I'd ridden back down to Bishop (another 33 miles or so) back to our motel while Jon provided massage for people up at Mosquito Flat. I went swimming and sat in a bathtub full of ice water, I chatted with three girls, age 17, 15 and 13 all of whom were riders in the race. Their father was the chief coach and support along with their mother and their 11 year-old sister who would enter her first Everest Challenge when she turned 13. What a delightful experience to see these young girls enjoying a potentially life-changing event such as this.

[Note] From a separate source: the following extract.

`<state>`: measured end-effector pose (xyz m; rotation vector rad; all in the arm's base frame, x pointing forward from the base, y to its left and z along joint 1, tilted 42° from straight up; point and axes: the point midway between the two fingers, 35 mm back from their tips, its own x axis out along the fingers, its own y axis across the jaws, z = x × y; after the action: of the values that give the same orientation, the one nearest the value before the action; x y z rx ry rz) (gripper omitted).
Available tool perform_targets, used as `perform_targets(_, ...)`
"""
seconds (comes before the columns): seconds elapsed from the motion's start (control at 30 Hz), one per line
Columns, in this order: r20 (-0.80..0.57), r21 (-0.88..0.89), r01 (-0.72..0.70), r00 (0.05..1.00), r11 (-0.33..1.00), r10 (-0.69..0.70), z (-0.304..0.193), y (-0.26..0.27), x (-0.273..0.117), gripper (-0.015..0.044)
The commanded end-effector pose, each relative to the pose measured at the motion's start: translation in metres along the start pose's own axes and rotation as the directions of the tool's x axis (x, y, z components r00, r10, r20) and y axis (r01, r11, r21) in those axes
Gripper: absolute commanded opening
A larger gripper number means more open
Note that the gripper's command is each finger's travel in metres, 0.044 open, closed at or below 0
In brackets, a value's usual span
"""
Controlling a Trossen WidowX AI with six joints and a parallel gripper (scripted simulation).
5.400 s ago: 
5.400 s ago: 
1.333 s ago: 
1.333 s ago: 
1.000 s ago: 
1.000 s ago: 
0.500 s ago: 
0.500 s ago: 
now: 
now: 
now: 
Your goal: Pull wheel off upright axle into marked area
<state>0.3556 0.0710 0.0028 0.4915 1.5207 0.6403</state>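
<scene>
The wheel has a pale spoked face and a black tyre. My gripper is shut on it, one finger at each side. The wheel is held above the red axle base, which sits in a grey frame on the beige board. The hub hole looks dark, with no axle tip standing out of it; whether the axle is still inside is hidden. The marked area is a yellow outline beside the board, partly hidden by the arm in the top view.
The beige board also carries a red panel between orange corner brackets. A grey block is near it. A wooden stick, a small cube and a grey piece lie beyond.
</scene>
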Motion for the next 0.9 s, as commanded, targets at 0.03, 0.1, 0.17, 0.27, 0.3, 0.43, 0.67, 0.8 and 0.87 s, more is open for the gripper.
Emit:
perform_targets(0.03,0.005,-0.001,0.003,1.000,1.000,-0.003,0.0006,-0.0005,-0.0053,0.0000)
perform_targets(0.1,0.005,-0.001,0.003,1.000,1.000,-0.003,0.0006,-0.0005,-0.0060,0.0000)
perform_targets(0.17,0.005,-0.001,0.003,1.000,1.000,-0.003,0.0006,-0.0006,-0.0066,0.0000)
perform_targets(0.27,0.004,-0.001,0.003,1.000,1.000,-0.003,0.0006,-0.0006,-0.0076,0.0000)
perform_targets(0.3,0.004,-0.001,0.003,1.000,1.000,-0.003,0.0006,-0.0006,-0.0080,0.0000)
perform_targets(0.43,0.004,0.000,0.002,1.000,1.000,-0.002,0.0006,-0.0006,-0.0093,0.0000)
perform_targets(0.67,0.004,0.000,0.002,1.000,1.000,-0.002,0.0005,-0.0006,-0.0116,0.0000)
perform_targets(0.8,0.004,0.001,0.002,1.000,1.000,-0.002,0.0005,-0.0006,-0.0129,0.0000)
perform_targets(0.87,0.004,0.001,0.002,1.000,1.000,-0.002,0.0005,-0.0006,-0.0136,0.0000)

That night, I ate huge amounts of Mexican food from a little hole in the wall in Bishop where the Mama makes all the food herself.  And Jon gave me a massage.
 
Day Two:
Waking up was so painful. Never before have I longed to just go back to sleep so much. Oh wait...I felt this way last year on Day Two of this race. I told myself I would not be riding in the pack today. I would just do my own thing. They would mow me down but that would be fine with me. I would get mowed down either way. I'd just hoped some would come back to me later on. The first climb takes you from about 3,900 feet up to 7,800 in about nine miles. I didn't really wake up until I was about half way through this climb and then, thankfully, the Chia and coffee kicked in. I began to pass a few women who had gone out hard. I have made it a practice to say a little prayer for us all, wishing us all a safe ride with no mishaps. No ill will. The second climb, Waucoba Canyon was longer than it was last year by about four miles. So much for monitoring my time in order to try to make up any time lost from yesterday on this day. Good. Now I can go back to focusing on what's happening in my body instead of what's happening on my bike computer. Last climb, 22 miles from 3,900 up to 10,100 feet at Bristlecone Forest. Hot hot HOT in the first six miles! I was moving slow and once again focusing on impermanence. I can make it through another half hour, I told myself. It's fine to just turn the pedals over and not force it. No sense in dying out here in the desert and being eaten by vultures. At the aid station at 6,000 feet, I asked them to dump ice down my jersey to cool my core temperature. That did it. The wind changed from hot breath to cool alpine breeze and I felt fantastic. The final 15km is a showcase of the entire eastern Sierra showcased against a flawless blue sky. Although I kept my eyes focused on what was right in front of me most of the time, I could glance up and feel like I was flying above the earth. The pain of the 20% climbs seemed more a product of my judgement about them more than anything else. "Omigosh, I am going SO slow! I might as well be going backwards!" said my mind. "Well duh...it's 20%. And you've gone what...195 miles so far in the past 36 hours? Of COURSE you're going to be just getting the pedals around and hoping you don't tip over! Relax!It's all good!" said my heart.
 
I pushed hard over the last 5km, going deeply within myself and focusing only on the rhythm of my breath. I was thankful for being able to finish and even more thankful for all those volunteers at each aid station who took an entire weekend to stand in the heat and make sure we were all watered and fed. This event is always an experience in faith, a lesson in gratitude and a return to the essence of why we find ways of testing the reaches of our phsyical and emotional endurance. For me, there are no greater lessons available than what I learn by shutting everything out and going within.